Furthermore, it has been discovered that for the reactive distillation column in the present invention, the sieve tray having a sieve portion and a down comer portion is particularly good as the tray of the internal in terms of the relationship between performance and equipment cost. It has also been discovered that the sieve tray preferably has 100 to 1000 holes/m2 in the sieve portion. A more preferable number of holes is 120 to 900 holes/m2, yet more preferably 150 to 800 holes/m2. Moreover, it has been discovered that the cross-sectional area per hole of the sieve tray is preferably in a range of from 0.5 to 5 cm2. A more preferable cross-sectional area per hole is 0.7 to 4 cm2, yet more preferably 0.9 to 3 cm2. Furthermore, it has been discovered that it is particularly preferable if the sieve tray has 100 to 1000 holes/m2 in the sieve portion, and the cross-sectional area per hole is in a range of from 0.5 to 5 cm2. Furthermore, it has been discovered that it is particularly preferable if the structured packing is of at least one type selected from Mellapak, Gempak, TECHNO-PAK, Flexipac, a Sulzer packings, a Goodroll packing, and a Glitchgrid, and the sieve tray has 100 to 1000 holes/m2 in the sieve portion, and the cross-sectional area per hole is in a range of from 0.5 to 5 cm2.
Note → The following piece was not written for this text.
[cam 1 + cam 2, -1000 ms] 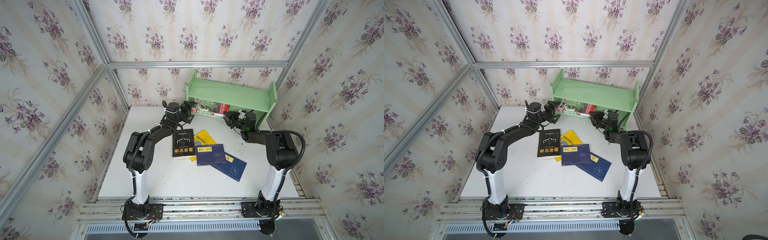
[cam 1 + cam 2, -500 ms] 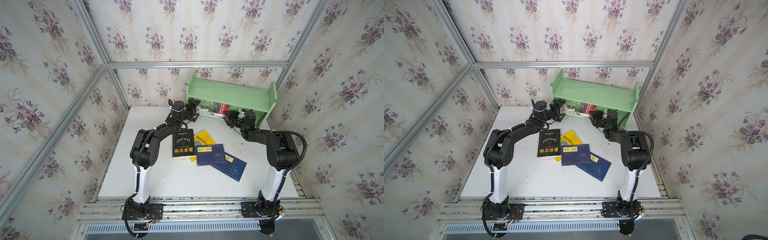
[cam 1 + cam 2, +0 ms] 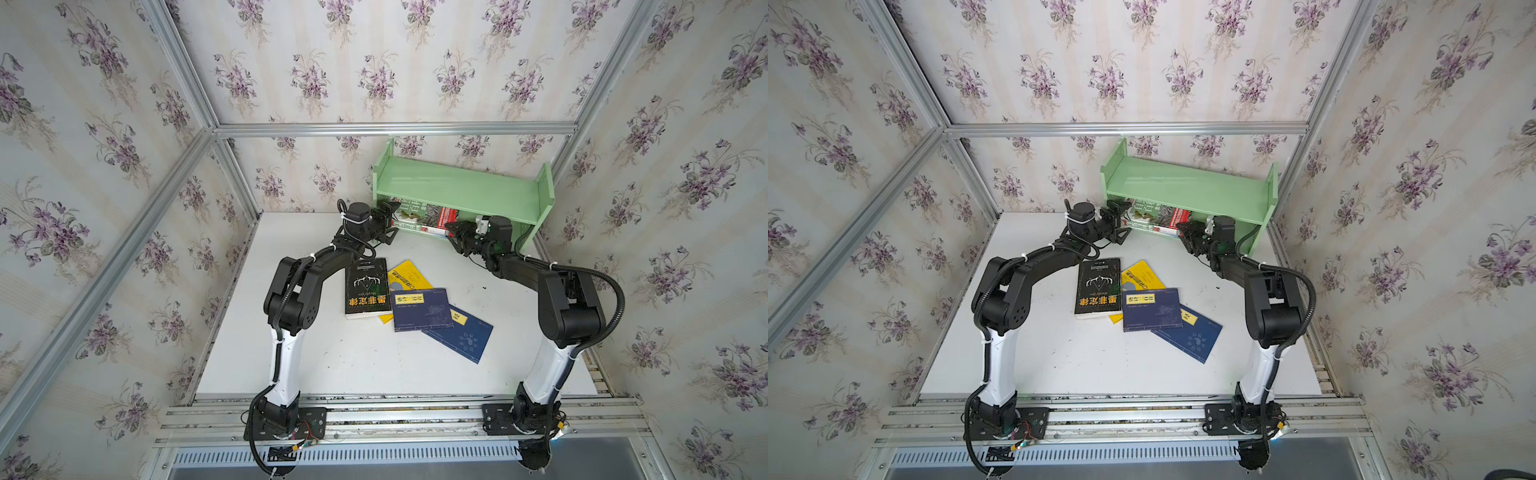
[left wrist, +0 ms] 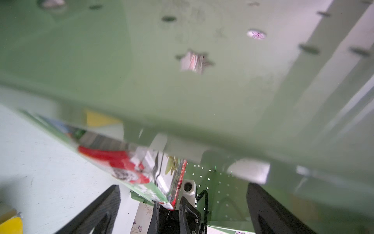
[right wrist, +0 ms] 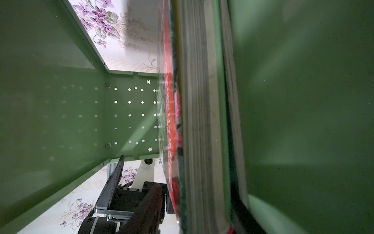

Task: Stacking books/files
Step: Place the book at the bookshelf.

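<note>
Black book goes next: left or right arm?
Left. The left gripper is wide open, gripping nothing, and the black book lies beside that arm. The right gripper straddles the end of the green book in the shelf.

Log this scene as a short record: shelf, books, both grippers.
shelf: pale green shelf at the back of the table
lower tier: green book with red band, lying on a lower book
on table: black book, yellow book, navy book and second navy book, flat and overlapping
left side: left gripper at one end of the green book, fingers wide open, not holding it
right side: right gripper at the opposite end, fingers straddling both books; grip unclear
</note>
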Action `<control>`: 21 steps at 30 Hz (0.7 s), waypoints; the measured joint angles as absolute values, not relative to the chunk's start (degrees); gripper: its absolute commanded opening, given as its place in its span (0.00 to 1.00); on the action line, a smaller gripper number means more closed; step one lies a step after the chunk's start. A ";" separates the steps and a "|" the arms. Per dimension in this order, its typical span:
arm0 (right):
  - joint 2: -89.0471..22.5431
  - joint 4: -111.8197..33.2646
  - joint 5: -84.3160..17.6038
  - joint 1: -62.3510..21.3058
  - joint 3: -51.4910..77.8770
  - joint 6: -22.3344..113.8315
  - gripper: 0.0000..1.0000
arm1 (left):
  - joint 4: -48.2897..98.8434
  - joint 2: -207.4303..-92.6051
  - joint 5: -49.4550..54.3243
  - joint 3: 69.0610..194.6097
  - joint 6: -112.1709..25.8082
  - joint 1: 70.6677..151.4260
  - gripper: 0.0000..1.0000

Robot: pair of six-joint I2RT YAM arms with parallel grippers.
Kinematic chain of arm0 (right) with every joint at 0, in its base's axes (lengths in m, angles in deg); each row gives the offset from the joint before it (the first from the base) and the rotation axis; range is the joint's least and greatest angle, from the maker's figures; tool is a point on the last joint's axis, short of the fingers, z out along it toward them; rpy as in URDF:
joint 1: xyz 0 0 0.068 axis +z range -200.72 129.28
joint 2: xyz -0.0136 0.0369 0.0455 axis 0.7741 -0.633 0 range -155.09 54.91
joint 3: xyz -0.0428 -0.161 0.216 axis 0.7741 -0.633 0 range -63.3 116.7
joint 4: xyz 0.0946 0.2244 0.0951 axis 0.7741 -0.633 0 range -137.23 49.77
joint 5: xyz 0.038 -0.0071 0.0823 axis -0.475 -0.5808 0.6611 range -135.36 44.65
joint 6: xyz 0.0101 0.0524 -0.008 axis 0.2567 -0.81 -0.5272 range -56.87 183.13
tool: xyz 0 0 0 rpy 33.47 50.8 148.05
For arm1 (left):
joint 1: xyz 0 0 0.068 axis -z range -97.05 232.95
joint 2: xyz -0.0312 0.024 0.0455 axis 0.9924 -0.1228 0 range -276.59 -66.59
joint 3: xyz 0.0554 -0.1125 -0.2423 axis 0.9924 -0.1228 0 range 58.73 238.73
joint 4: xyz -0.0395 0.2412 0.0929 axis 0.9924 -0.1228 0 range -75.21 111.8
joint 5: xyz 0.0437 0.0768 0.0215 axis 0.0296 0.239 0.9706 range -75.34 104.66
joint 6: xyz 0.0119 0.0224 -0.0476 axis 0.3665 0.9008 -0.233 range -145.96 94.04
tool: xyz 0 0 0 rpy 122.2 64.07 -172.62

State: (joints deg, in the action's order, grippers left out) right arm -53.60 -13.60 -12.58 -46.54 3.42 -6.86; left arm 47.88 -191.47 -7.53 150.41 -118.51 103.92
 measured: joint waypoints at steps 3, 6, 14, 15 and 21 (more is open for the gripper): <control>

It has been shown that by adding the above conditions to the reactive distillation column, the reactive distillation process in the present invention can be accomplished more easily.
When carrying out the reactive distillation process in the present invention, a diaryl carbonate is produced continuously by continuously feeding the starting material containing the alkyl aryl carbonate into the continuous multi-stage distillation column in which a homogeneous catalyst is present, carrying out reaction and distillation simultaneously in the column, continuously withdrawing a low boiling point reaction mixture containing a produced dialkyl carbonate and alcohol from an upper portion of the column in a gaseous form, and continuously withdrawing a high boiling point reaction mixture having the diaryl carbonate as a main reaction product therein from a lower portion of the column in a liquid form. In the present invention, the method of making the catalyst be present in the reactive distillation column may be any method, but because the catalyst is a homogeneous catalyst that dissolves in the starting material or the reaction liquid, it is preferable to feed the catalyst into the distillation column from a position above the middle portion of the distillation column. In this case, the catalyst liquid dissolved in the starting material or reaction liquid may be introduced into the column together with the starting material, or may be introduced into the column from a different inlet to the starting material. Moreover, a catalyst contained in the starting material containing the alkyl aryl carbonate that was used in the production of this starting material may also be preferably taken as is as the catalyst in the present reactive distillation process; in this case, fresh catalyst can be added as required. The amount of the catalyst used in the present invention varies depending on the type of the catalyst, the types and proportions of the starting material compounds, and reaction conditions such as the reaction temperature and the reaction pressure. The amount of the catalyst is generally in a range of from 0.0001 to 30% by weight, preferably from 0.005 to 10% by weight, more preferably from 0.001 to 1% by weight, based on the total weight of the starting material.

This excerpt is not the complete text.